[レポート]本当に大切なものは余白から生み出される。ゆるい1on1のススメ

2021.01.06

はじめに

こんにちは、かみとです。2021年1月6日~9日の日程で開催中のReagional Scrum Gathering Tokyo 2021の参加レポートです。

今回は御茶ノ水ソラシティ会場とオンラインのハイブリッド開催となりました。本当は現地で参加したかったのですが、covid-19の状況が芳しくないこともあり、オンラインで参加することにしました。どちらでも参加できる環境を用意してくれた運営の方に感謝です。

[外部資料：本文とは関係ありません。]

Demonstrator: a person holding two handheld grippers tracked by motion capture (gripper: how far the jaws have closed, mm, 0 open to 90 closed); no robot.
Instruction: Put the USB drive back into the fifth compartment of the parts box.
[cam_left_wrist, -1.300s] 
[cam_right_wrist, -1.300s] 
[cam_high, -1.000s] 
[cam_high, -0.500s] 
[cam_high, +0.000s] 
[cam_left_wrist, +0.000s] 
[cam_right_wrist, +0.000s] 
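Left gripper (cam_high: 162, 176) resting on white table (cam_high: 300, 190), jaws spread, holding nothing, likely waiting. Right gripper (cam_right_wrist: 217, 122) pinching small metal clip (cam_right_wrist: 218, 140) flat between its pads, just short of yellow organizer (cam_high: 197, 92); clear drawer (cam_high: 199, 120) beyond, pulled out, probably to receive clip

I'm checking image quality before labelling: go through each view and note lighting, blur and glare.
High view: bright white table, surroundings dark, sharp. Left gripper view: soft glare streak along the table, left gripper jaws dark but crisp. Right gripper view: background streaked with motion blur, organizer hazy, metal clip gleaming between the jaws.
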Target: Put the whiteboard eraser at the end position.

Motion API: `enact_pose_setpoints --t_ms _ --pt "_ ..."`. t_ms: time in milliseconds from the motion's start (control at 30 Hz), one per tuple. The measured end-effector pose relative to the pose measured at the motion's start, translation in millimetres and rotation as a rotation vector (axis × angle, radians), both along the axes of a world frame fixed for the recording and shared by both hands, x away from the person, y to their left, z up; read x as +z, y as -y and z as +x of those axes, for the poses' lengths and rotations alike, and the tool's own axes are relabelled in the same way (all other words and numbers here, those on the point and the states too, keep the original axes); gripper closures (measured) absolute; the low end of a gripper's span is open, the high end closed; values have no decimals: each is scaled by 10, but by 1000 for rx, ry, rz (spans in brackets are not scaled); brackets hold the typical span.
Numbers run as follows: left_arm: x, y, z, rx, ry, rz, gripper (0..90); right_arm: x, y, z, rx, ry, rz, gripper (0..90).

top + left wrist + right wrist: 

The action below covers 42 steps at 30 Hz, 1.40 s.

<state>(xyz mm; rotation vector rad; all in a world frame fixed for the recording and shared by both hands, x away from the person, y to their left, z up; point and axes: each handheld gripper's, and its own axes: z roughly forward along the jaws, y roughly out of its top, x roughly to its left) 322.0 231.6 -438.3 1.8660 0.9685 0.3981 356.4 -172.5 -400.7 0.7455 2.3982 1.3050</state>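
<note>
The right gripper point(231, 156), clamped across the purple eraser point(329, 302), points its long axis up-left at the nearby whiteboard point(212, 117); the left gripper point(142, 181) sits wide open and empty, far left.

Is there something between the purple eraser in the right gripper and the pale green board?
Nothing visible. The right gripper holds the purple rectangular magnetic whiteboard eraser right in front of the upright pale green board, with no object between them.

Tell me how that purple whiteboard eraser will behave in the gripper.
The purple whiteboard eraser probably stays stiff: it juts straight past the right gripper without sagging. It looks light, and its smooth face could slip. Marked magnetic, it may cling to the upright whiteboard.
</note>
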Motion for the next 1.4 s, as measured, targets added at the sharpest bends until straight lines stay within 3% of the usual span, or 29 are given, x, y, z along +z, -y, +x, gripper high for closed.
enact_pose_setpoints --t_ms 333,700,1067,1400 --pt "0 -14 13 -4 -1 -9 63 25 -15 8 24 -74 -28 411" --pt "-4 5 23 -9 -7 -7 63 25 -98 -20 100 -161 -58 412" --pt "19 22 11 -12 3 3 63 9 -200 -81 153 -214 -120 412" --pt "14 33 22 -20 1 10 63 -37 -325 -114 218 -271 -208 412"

まず一本目として、本当に大切なものは余白から生み出される。ゆるい1on1のススメのレポートです。

スライド

「本当に大切なものは余白から生み出される。ゆるい1on1のススメ」

登壇者

  • 長南理恵さん
    • LINE株式会社
    • アジャイルコーチ
  • Akiさん
    • 組織変容コーチ
    • チームコーチ
    • システムコーチ
    • エグゼクティブ・コーチ
    • ライフコーチ
    • etc

セッションレポート

1on1には様々な形がある

  • いろんな書籍が出版されている

1on1で起こりやすいモヤモヤ

  • どうしても力関係が出てしまうとか
    • 言えなかったこととかが出てきがち
  • 仕事の話がメインだと問題解決に行きがち
  • 1on1が上手く行く行かないは結局ソフトスキルが影響しているよねとか

興味範囲が近い人との1on1は?

  • 緊張状態のある話もない話もどっちもOK
  • 価値を提供しているかをあまり意識しなくていい
  • ゆるい1on1

ゆるい1on1からわかった5つのこと

その1、私たちの1on1にあるもの、ないもの

  • 1on1やってて何がいいのか??
    • 私たちに合う 1on1
      • 始め方:自分達で造った関係
      • 口癖:「そういえば〜」「全然関係ないんですけど」「話変わるけど〜」
    • もしそうだったら私たちに合わない 1on1
      • 始め方:作られた関係
      • 口癖:(はやく終わんないかな)(この時間なんなんやろ?)(この人は自分をどうしたいんやろ?)..とか考えちゃう

その2、雑談、脱線の重要性

  • 脱線したら本望
  • 盛り上がって脱線することを本懐とする
  • どれくらい脱線できたか
  • なぜ雑談が盛り上がるのか
    • 初対面だから、仲良くなれないというわけではない

その3、余白に溶け出していく情報がある

  • 「そういえばあれさ〜」という空気感
  • 情報・感情の浸透圧
    • 場の圧力が高いと、出そうと思っていた情報は出せるけど、思いつきや突拍子もないことが言いにくい
    • 場の圧力が低いと、思いつきや突拍子もないことが言いやすい。場に情報や感情が溶け出しやすい。余白がある

その4、弱い紐帯の強さ

  • 強い紐帯
    • 家族・親友・職場の同僚など
    • この関係性にばかりフォーカスすると、遮断される危険性
  • 弱い紐帯
    • 友達の友達、知り合いなど
    • ネットワークを促進するメリット
  • 弱い紐帯によってコミュニティがより強くなるのでは

その5、DTA、WAのしごと

  • DTA(Designed Team Alliance)とは
    • チームやパートナー間の意図的な共同関係の構築
    • その場に合ったDTAを選択する
  • WA(Working Agreement)とは
    • 共に活動する上での合意事項
    • チーム全員でつくり、アップデートを繰り返す
    • 一方で、ルールとか決め事が多い
      • どんどん積まれていく、みたいなのは辛いと感じた
  • 「ビジョンが何であるかではなく、ビジョンが何をするかが大切なんだ」by ロバート・フリッツ
    • ビジョンがどういう影響を与えるか、どういう作用をするのかが大事

感想

1on1をする上で、あまり考えなしにやることが多いなとまずは反省しました。1on1の目的って私の場合は、その相手の人となりやコンテキストを知ることで相手に一歩近づいて、何でも相談できたり率直な意見を言えるようになったり、その後のコミュニケーションを円滑にするために行っていたんですが、そのためにどういう場づくりをすればいいのか、アプローチとしてどうすればいいのかというところまではあまり考えていなかったなと。

「情報の浸透圧」の考え方で圧力の低い場をつくることで、情報が溶け出しやすい関係性になる、というのもとても面白い考え方だと思いました。心理的安全性が高く、思いつきやアイデアを出しやすい環境をつくるために、まずはチームにおける情報の浸透圧を意識してみたいと思いました。